MacLean took his first academic job, as an associate professor of English, at one of the nation’s first headquarters for general education, the University of Wisconsin Extension Center in Milwaukee. He spent the next three years in Wisconsin, before he was hired to lead the U of M’s grand experiment in “a new and better kind of general education,” as he would put it years later in a speech describing the General College’s beginnings.

In the fall of 1932, the program opened its doors in Wesbrook Hall, a place that, according to MacLean, had recently been abandoned by the School of Dentistry, and was “cluttered with pipes and wires, broken plaster and splintered floors.” He had a faculty of two, consisting of assistant director Fred Hovde, and Bob Kissack, who was assigned to develop a new tool in education—film—by means of a Visual Education Service. A secretary, June Whitney, completed the staff in the newly created General College.

The program had 489 students in its first year and 700 the next. To provide appropriate courses for all of these people, MacLean and his staff had to beg, borrow, and steal the time, energy, and labor of faculty and staff from various departments all over the university. “All of us were as busy as bird dogs,” MacLean would write. And there was still much resistance, within the more conservative corners of the institution, about the very concept of general education. Enough quality resources were found, however, to make the college a model for learning all over the country.

MacLean himself was in such great demand to come to universities across the nation to describe the Minnesota experiment that, by 1936, he’d become a member of the 100,000-Mile Air Club. These were the early years of commercial flying and air miles were no picnic.
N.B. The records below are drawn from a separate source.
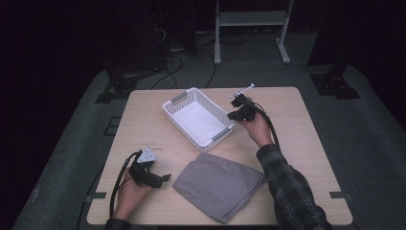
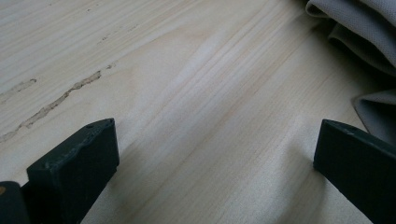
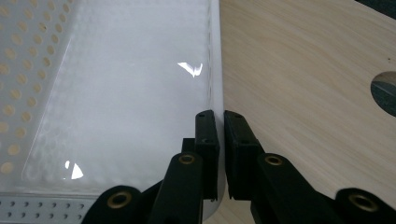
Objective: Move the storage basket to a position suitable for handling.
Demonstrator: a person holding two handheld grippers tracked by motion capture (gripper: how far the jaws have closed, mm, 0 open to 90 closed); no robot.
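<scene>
A white perforated basket stands at an angle on the far middle of the wooden table. My right gripper is at the basket's right corner. In the right gripper view its jaws stand on either side of the basket's side wall, pressed shut on it. The basket has nothing inside. A folded grey cloth lies at the front middle. My left gripper rests low on the table just left of the cloth. Its jaws are open over bare wood, the cloth's folds beyond them.
A thin white stick-like object lies near the table's far edge behind my right gripper. A round hole shows in the tabletop to the right of the basket. Cables and a white metal frame stand on the floor beyond the table.
</scene>
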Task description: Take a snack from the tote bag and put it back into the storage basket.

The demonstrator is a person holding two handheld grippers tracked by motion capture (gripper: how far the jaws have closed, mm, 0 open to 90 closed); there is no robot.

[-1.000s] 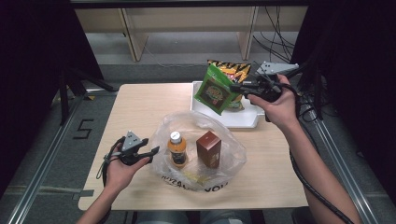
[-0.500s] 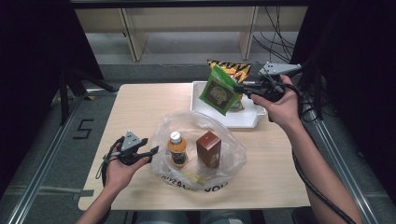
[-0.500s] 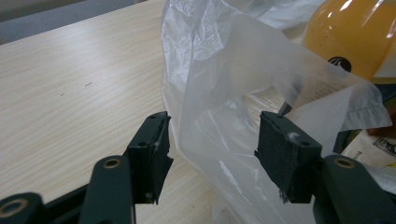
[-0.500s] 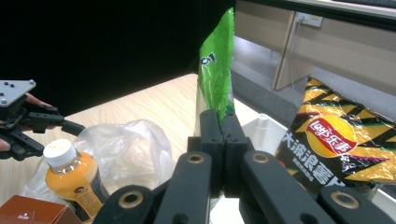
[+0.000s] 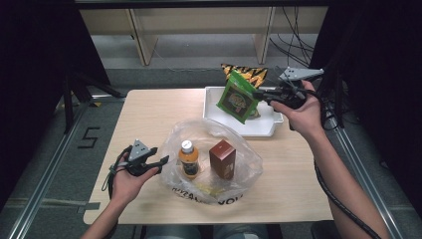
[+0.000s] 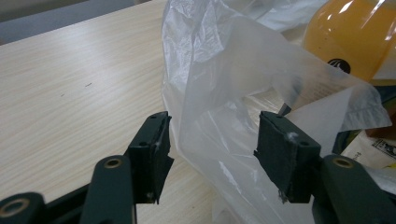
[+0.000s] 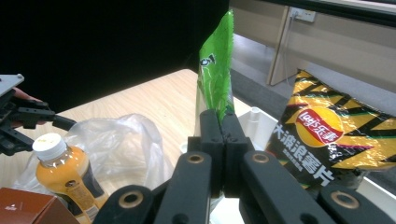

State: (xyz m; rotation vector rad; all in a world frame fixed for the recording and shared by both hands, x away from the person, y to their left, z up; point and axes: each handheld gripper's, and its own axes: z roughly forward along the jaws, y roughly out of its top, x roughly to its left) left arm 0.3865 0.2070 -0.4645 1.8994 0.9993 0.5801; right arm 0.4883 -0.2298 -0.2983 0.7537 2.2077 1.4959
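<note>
Left tongs [image 5: 160, 163]: near the counter's [image 5: 149, 114] front left corner, jaws partly open, a fold of the plastic bag [image 6: 224, 121] standing between the pads without being pinched; nothing held.
Plastic bag [image 5: 214, 132]: clear, crumpled, mouth up, at the front middle of the counter; rim slack on the left side just beside the left tongs.
Bottle [image 5: 188, 158]: orange drink, white cap, upright inside the bag on its left.
Box [image 5: 222, 159]: brown carton, upright inside the bag, just right of the bottle.
Green packet [image 5: 238, 97]: the thing in hand; lifted clear above the white tray's [image 5: 259, 130] left part at the back right of the counter, hanging tilted from its top seam.
Yellow chip bag [image 5: 245, 74]: upright at the back of the tray, behind the green packet.
Right tongs [image 5: 259, 94]: fully closed on the green packet's [image 7: 215, 88] edge seam, jaws pressed flat together in the right gripper view.
Step in hand, as judged: carrying the green packet from the tray toward the bag.
Doing it well: pinch the bag's left rim and lift it outward to widen the mouth; keep the packet high enough to clear the bottle cap; bring it over the free space behind bottle and box; lower edge first, release only once below the rim.
Risk: slack film folding shut, or the packet knocking the bottle over.
</note>
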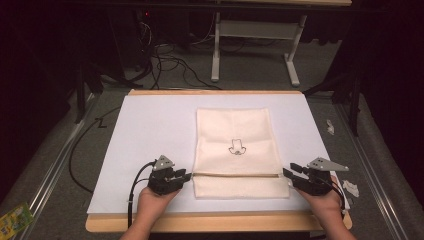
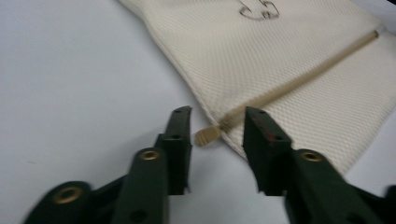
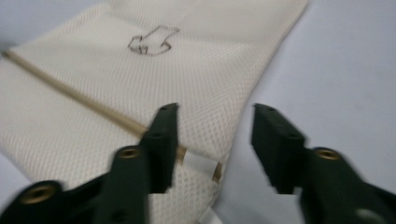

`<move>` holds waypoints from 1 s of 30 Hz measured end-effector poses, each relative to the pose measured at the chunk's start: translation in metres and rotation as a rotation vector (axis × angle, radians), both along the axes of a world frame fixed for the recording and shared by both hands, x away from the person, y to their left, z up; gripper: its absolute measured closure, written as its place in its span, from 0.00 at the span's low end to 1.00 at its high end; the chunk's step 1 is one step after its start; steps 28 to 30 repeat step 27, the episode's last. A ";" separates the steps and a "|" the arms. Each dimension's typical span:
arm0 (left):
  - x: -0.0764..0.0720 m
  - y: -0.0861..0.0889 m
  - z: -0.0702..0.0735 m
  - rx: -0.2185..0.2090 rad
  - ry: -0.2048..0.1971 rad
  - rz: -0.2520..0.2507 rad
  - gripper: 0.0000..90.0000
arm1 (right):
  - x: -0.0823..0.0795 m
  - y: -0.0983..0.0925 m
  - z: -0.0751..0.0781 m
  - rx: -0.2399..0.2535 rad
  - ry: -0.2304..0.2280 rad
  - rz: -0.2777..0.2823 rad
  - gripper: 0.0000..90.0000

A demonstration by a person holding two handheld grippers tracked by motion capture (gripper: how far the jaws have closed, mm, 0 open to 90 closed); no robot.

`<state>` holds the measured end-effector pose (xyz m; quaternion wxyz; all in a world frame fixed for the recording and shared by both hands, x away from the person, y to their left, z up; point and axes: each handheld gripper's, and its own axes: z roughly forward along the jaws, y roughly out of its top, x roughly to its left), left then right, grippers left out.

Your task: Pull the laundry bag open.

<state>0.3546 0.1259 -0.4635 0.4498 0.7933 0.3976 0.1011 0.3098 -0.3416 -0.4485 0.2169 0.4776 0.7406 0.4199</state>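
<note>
High view: cream mesh laundry bag [image 1: 235, 145] lies flat, mid-counter on the white sheet [image 1: 150, 125], small outline logo [image 1: 236, 148] facing up. Zipper [image 1: 235, 175] runs left-right across the bag near the edge closest to the person.

Left tool [image 1: 186, 176] sits at the left end of the zipper line, held in the left hand [image 1: 157, 197]. Left gripper view: jaws parted, left tool [image 2: 217, 126] straddling the tan zipper end tab [image 2: 207, 135] that pokes past the bag edge. Fingers [image 2: 180, 135] not clamped on anything; tab sits in the gap, whether it touches either jaw I can't tell.

Right tool [image 1: 289, 174] at the right end of the zipper, in the right hand [image 1: 325, 202]. Right gripper view: right tool [image 3: 217, 123] also spread, white zipper pull [image 3: 201, 163] just below and between the jaws, right at the bag's side edge. No contact that I can see.

Status, my read: approach done on both sides, both ends lined up, nothing gripped yet. Zipper looks shut along its full length. Left to do: pinch the left tab to anchor, pinch the pull on the right, then run it along the track. So early stage, pre-grasp.

Scraps of white tape [image 1: 350, 187] on the counter edge at right, not in play.
</note>
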 end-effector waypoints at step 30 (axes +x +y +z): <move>0.009 0.074 0.022 0.060 -0.171 0.301 0.01 | -0.013 -0.056 0.022 -0.034 -0.145 -0.206 0.03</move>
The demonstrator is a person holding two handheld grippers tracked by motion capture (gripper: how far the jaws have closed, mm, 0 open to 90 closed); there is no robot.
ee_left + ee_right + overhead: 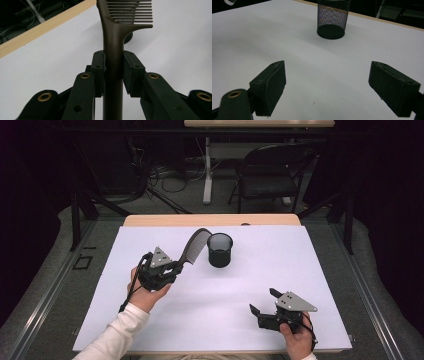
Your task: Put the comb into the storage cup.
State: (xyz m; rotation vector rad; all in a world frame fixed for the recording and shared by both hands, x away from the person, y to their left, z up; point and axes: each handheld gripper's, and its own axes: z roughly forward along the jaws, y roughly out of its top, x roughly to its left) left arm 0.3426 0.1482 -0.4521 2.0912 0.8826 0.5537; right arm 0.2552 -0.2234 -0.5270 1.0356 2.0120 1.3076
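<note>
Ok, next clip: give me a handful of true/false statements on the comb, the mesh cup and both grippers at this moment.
1. The left gripper is clamped on the comb by its handle. True.
2. The comb already stands inside the mesh cup. False: it is held beside the cup, with its teeth near the rim.
3. The right gripper holds a second comb. False: its jaws are open with nothing between them.
4. The mesh cup stands upright on the white sheet. True.
5. The mesh cup lies tipped on its side. False: it is upright, with its open end up.
</note>
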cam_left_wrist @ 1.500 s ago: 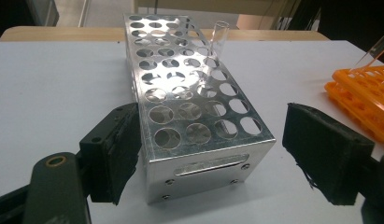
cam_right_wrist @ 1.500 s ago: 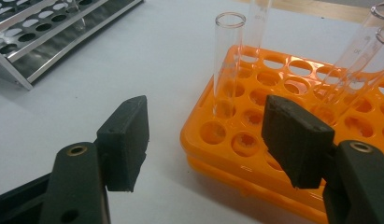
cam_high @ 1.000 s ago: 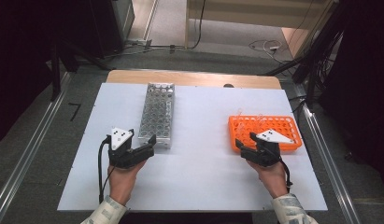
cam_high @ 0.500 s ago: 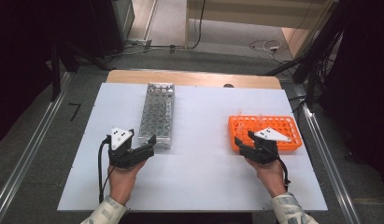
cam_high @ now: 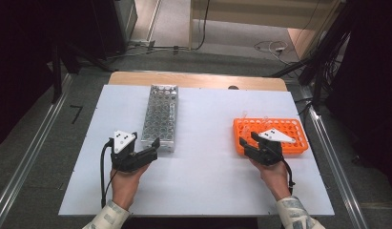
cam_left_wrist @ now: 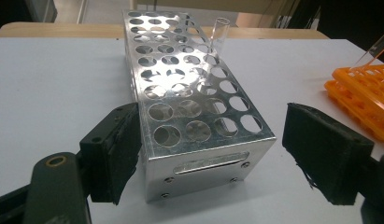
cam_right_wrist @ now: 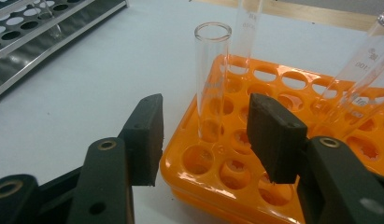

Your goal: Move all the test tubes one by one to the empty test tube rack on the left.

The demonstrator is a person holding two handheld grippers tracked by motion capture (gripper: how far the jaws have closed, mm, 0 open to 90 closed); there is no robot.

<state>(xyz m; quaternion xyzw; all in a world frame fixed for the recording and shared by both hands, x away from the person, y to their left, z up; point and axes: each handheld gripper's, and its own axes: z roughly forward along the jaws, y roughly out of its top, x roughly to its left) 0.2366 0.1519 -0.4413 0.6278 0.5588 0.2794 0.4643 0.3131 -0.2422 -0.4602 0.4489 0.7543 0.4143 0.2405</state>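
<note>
White board (cam_high: 208,181) covers the table, with grey floor and metal rails running along both sides and a strip of bare wood showing at the far edge, at twelve o'clock. On the board, at about ten o'clock from its middle, stands a long metal rack (cam_high: 160,117) with rows of round holes; the left gripper view shows one clear tube (cam_left_wrist: 216,39) upright in a hole near its far end. At about three o'clock sits an orange rack (cam_high: 289,131), holding a few glass tubes.

The left gripper (cam_high: 154,151) rests at seven o'clock from the board's middle, held in the left hand (cam_high: 124,183). Its jaws stand wide, one on each side of the metal rack's near end; the left pad lies just beside the rack's corner, perhaps touching it, while the right pad stands clear, so nothing is clamped.

The right gripper (cam_high: 245,147), in the right hand (cam_high: 274,176), sits at the orange rack's near-left corner, at four o'clock from the board's middle. Its jaws have just been closing, and a glass test tube (cam_right_wrist: 211,79) stands upright between them in a hole near that corner. The pads are apart from the glass on both sides, so the tube is not yet gripped. Two more tubes lean at one and two o'clock behind it.
</note>
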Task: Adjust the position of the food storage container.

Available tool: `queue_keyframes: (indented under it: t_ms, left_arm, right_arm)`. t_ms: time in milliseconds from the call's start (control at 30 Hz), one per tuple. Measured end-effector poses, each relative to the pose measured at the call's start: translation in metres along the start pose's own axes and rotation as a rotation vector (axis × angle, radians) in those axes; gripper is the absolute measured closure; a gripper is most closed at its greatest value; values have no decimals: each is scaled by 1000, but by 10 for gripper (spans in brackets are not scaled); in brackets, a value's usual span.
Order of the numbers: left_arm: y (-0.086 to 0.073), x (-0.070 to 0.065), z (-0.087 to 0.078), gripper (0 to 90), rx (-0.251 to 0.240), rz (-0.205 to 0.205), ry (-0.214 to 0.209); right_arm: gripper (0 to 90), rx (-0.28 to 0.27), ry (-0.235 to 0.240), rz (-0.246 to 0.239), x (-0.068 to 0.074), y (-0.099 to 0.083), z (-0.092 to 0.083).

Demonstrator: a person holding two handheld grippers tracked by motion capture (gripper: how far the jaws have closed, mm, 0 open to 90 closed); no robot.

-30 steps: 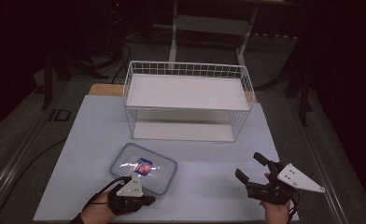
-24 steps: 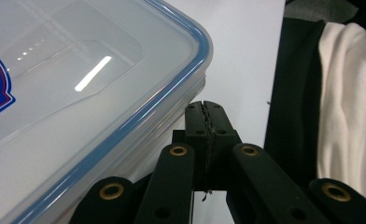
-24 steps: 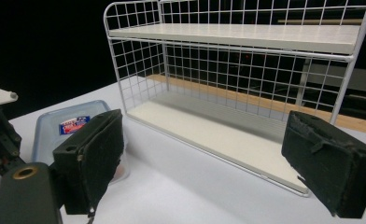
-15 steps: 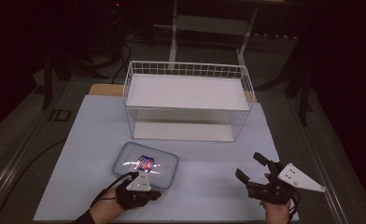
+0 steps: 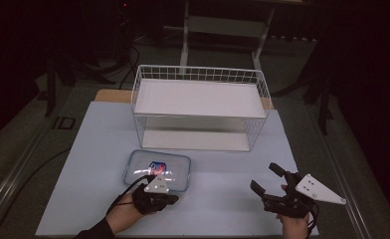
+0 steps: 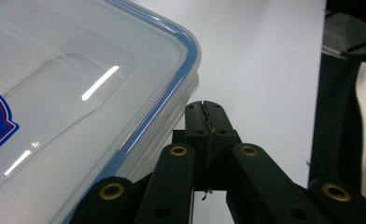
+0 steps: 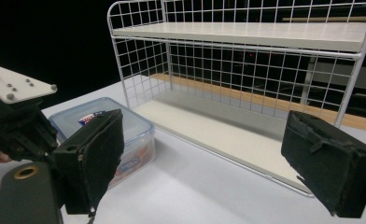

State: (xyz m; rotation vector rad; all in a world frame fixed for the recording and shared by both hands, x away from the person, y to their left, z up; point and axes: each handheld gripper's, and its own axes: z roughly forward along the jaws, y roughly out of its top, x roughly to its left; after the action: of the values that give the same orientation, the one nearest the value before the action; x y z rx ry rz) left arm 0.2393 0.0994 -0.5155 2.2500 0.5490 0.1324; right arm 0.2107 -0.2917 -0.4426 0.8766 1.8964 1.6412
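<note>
The box [image 5: 157, 171], a clear lidded container with a blue seal and a red-and-blue label, lies flat on the near left part of the table [image 5: 218, 199], just near of the rack [image 5: 199, 112]. In the left gripper view its lid [image 6: 69, 93] sits shut, with the blue rim running along the corner.

The left gripper [image 5: 169, 198] is at the box's near edge, its jaws pressed together with nothing between them. In the left gripper view the closed tip [image 6: 205, 112] sits right beside the box's corner; whether it touches cannot be told.

The right gripper [image 5: 267, 178] hovers over the near right of the table, well apart from the box, its jaws spread wide and empty.

The rack is white wire with a flat upper shelf [image 7: 246, 32] and stands at the middle of the table's far half.
</note>
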Motion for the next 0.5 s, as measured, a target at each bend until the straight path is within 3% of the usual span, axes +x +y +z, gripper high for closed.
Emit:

MacLean’s were flown, as he described it in 1962, “in hedge-hopping fabric biplanes, Ford tri-motors, and other primitive ancestors of the jets.”

Malcom MacLean (right) received the University's Outstanding Alumni Award from Vice President for Institutional Relations Stanley Wenberg, 1968.
Malcom MacLean (right) received the University's Outstanding Alumni Award from Vice President for Institutional Relations Stanley Wenberg, 1968.

As word of the program spread, foundation money began to pour into the school. Grants from Carnegie and Rockefeller helped fine tune the General College’s concepts and produce a number of publications that further enhanced the college’s reputations. The size of the faculty and staff was doubled and doubled again. By the time Malcolm MacLean was hired away from the General College in 1940 to become president of Hampton Institute, one of the country’s leading black schools in Hampton, Virginia, the University had lost one of the most recognizable leaders in general education in the nation. It had been left, however, with a solid beginning and a well-established program.

There would be more stops for MacLean in a career that stretched into the 1960s. During World War II, he served as a commander in the U. S. Navy, serving in North Africa, Sicily, and in the Pacific theater. After the war, he was hired by UCLA as a professor of higher education, and there he stayed until his retirement.

When he returned to the University in 1962 to give a speech on the occasion of the 30th anniversary of the General College, MacLean recalled the early days of the school and the many educators who had helped shape the college. “We shared both our knowledge and our ignorance. Cross-fertilization of ideas was terrific. It developed in us a profound respect and liking for persons and disciplines for which previously we had had little or none. We lost our arrogance and attained humility. And out of all of this emerged the General College of that time, crude and primitive perhaps as we look back upon it, but sound in basic design.”